Submersible Aircraft Carriers were predominantly used during the Second World War although most people have never heard about them. The most famous was probably the Japanese I-400 class boat.
Several other countries have experimented with Submersible Aircraft Carriers during WWII and since. Germany was the first country to build one; the U-boat U-12 was a submersible aircraft carrier during World War I and actually used a plane from the submarine to bomb the out skirts of London in 1914. Great Britain also built one, the HMS Submarine E22, which could launch two Sopwith Baby Float planes which were attached to her decks. In both cases the submarines could not submerge while the planes were attached to the decks with losing or destroying the planes.
The French Surcouf which put to sea in 1929 was essentially an underwater cruiser intended to seek and engage in surface combat. It was designed with a hanger built into the back of the conning tower of the submarine to house an observation float plane. Italy in the 1920’s, had the Ettore Fieramosca, a submarine with a waterproof hanger for a small reconnaissance plane.
The Japanese starting with the J3 class, I-8, and I-400 class submarines altogether built 42 submersible aircraft carriers capable of carrying float planes. The I-400 class which could hold three planes and had a launcher built into the front of the ship could surface and launch all three planes armed with bombs within forty minutes. This was by far the for runner and closest to a true submersible carrier as there has ever been.
In the sequel to my first novel “Whisper,” Wiley Randolph’s first command and what he was initially trained for by the United States Navy was to command a ship which would be the best attributes of a conventional ballistic missile submarine and the modern aircraft carrier into one ship. Rather than pick a commander from one group or the other of these distinctly different sub-branches of our modern navy, they trained Wiley to command both and be a qualified naval aviator.

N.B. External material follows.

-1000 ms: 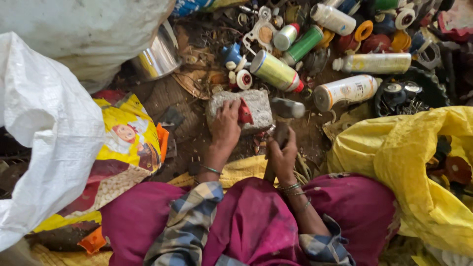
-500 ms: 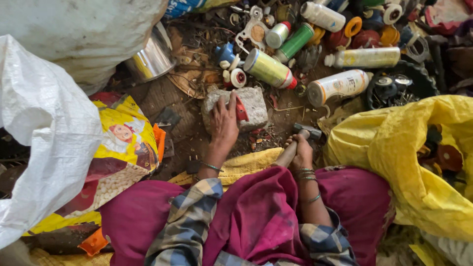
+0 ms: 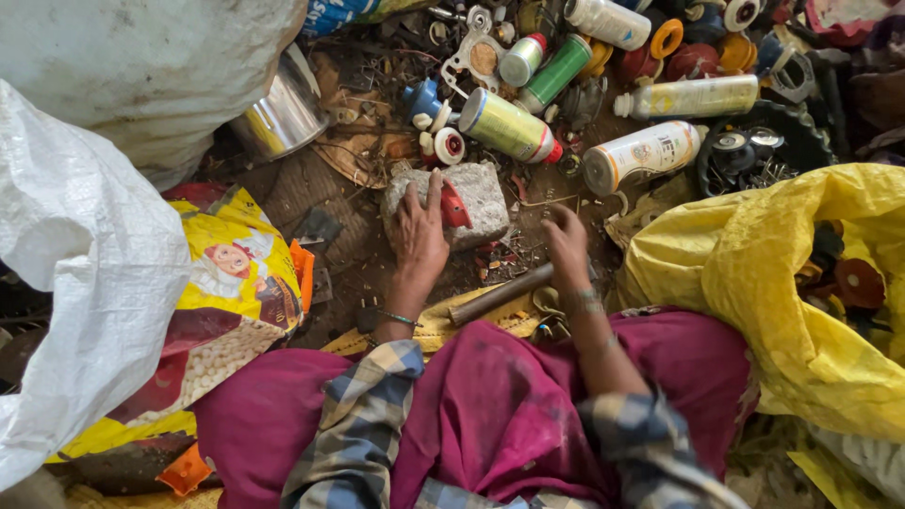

Thus creating the perfect commander for their new hybrid ship and having his entire career to exploit the benefits of his specialized training with this special ship.
I have included some artwork of futuristic designs of what some artists have posted on the internet as possible designs for Submersible Aircraft Carriers of the future. When I first came up with the idea for “Leviathan Deterrent,” I didn’t know that the concept had been tried and tested by navies from around the world in the past. It wasn’t until I started doing technical research about submarines and aircraft carriers that I first read about the above examples. I also read that even though Submersible Aircraft Carriers don’t exist they have been an active part in the U.S. Navy war games for over the last twenty years.
I found this picture on Google when looking for pictures to post along with this blog, a flying submarine. I don’t think the world is quite ready for these either, but it might be worth a story in the future. We’ll see what happens when I exhaust the material I want to write.